Когда я добрался до дома, безработный, вдребезги пьяный, что-то бормоча, карабкался по лестнице. Жена поддерживала его, а мать следила из кухни и непрерывно умоляла не шуметь, чтобы не разбудить отца.
Часть вторая
Моя журналистская деятельность началась, однако, лишь в понедельник. В субботу я проснулся ни свет ни заря и помчался к шефу в том же настроении, какое я испытывал, когда впервые в жизни бежал с бумажным змеем навстречу весеннему ветру. Но редакция оказалась заперта, и, сколько я ни стучался, никто не отвечал. Мне было велено прийти к десяти, размышлял я, стоя возле двери со шляпой в руке, периодически поглядывая на часы и прислушиваясь к хлопанью дверей, телефонным звонкам и стрекоту пишущих машинок. Дом этот, видимо, был средоточием бурной деловой жизни, вверх и вниз по лестнице все время двигались люди, большей частью солидного вида, с портфелями. Шеф заставлял себя ждать. Я решил, что накануне он поздно лег или же сегодня с утра ему пришлось заняться не терпящими отлагательства делами: шутка ли — подготовить издание замечательного журнала, который будет освещать вопросы литературы, искусства и вообще культуры. Все же, прождав полчаса в полной боевой готовности — с вечным пером, карандашом и блокнотом, — я начал томиться, а спустя еще четверть часа пришел к выводу: видимо, что-то случилось.

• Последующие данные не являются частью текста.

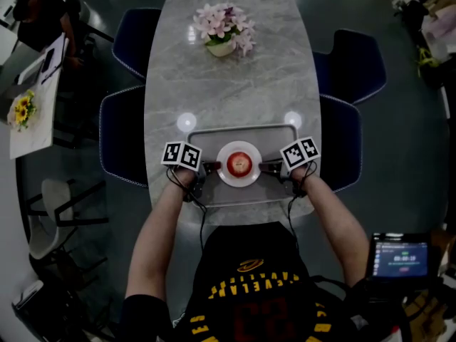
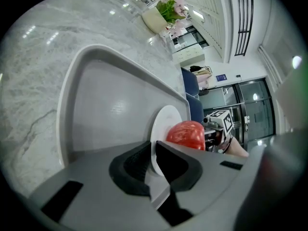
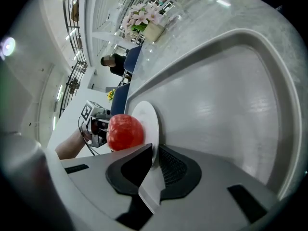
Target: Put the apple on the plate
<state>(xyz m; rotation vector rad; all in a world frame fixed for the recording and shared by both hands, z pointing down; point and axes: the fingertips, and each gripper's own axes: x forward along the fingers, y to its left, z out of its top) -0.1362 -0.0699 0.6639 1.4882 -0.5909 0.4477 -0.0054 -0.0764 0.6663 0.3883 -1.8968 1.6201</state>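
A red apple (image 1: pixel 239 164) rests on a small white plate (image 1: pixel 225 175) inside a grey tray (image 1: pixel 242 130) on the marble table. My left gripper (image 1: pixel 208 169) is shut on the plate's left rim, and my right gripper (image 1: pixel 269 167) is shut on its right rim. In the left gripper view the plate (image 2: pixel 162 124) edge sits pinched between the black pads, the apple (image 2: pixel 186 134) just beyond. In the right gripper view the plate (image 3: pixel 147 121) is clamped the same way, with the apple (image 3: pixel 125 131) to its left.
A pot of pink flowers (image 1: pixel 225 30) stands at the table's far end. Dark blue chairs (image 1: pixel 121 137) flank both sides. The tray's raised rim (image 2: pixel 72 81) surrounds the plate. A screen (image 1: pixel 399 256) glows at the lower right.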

Этого следовало ожидать, думал я, все больше нервничая и мрачнея. У него приступ аппендицита. Он отказался от мысли издавать журнал или решил отложить это начинание. Он встретил человека, который показался ему более перспективным, чем я. Если он и придет сюда, как было договорено, то наверняка скажет, что произошло досадное недоразумение, очень жаль, но он не может взять меня в сотрудники. Что мне тогда делать?